Noted Here and There ...
At St. Nate's Blog, Brother Nate hosts the First Skeptics' Circle.
Kathy Lynn Gray reports for the Columbus Dispatch on the introduction of David Horowitz's"Academic Bill of Rights" in the Ohio state legislature.
Cliopatria notes the passing of Ossie Davis at 87 and Max Schmeling at 99.
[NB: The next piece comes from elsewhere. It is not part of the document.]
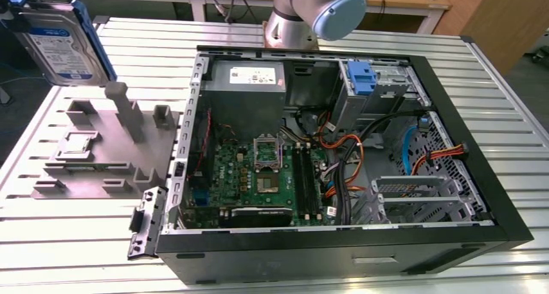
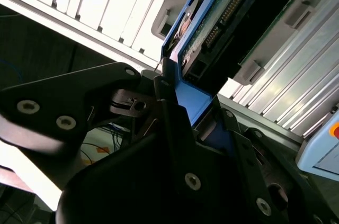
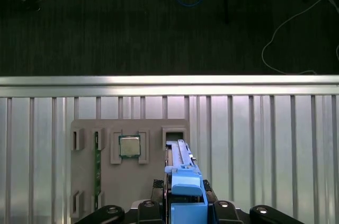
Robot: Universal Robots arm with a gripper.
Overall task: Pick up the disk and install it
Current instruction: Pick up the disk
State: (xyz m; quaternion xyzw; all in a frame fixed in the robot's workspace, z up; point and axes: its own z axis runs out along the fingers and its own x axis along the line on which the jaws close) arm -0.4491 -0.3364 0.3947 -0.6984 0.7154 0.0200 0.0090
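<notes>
We see the disk (image 1: pixel 58 44) held in the air over the counter's (image 1: pixel 69 236) far corner at the exterior view's left, above and apart from the grey fixture (image 1: pixel 90 156) and well apart from the open case (image 1: pixel 343 242). It stands on edge with its long axis near upright, the top leaning a little toward the exterior view's left. Its white-and-blue label faces that camera, and the print is too small for us to read. The tool (image 3: pixel 185 195) is clamped on the disk's blue carrier, pressing it from both sides. In the first wrist view the disk shows edge-on, its long axis running straight away from the tool toward the fixture, where a chip (image 3: pixel 129 146) sits in a pocket. Bare slats lie open on either side, and past the counter's edge rail is dark floor (image 3: pixel 106 23). In the second wrist view we see the disk's circuit-board side and connector pins. Inside the case, a metal cage (image 1: pixel 420 197) stands toward the near side at the exterior view's right. A blue latch (image 1: pixel 364 78) stands upright at the far side, near a grey box (image 1: pixel 249 82) with a white label.
</notes>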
Don't tell our buddies over at Liberty & Power, but Scott McLemee has his own perspective on Ayn Rand for her centennial. Incidentally, his second column about Phyllis and Julius Jacobson for Inside Higher Ed is up. Its reference to the intellectual competition at New York cafeterias in the 1930s reminded me of a terrific piece that ran in the New York Review of Books, oh, about 1975. It described the intellectual cafeteria at CCNY in the 1930s, when the Lovestonites held forth at one table, the Socialists at another, and the Leninists at a third. The debates triangulated among the tables. Somehow, Young Republican cookie sales and Young Democrats' sensitivity training don't seem like an adequate substitute.
While you're over at Inside Higher Ed, KC Johnson has a piece there on"The Stealth Curriculum" and IHE's"Around the Web" must be doing a good job because it currently features posts by Tim Burke, Miriam Burstein, Erin O'Connor, and Jonathan Reynolds.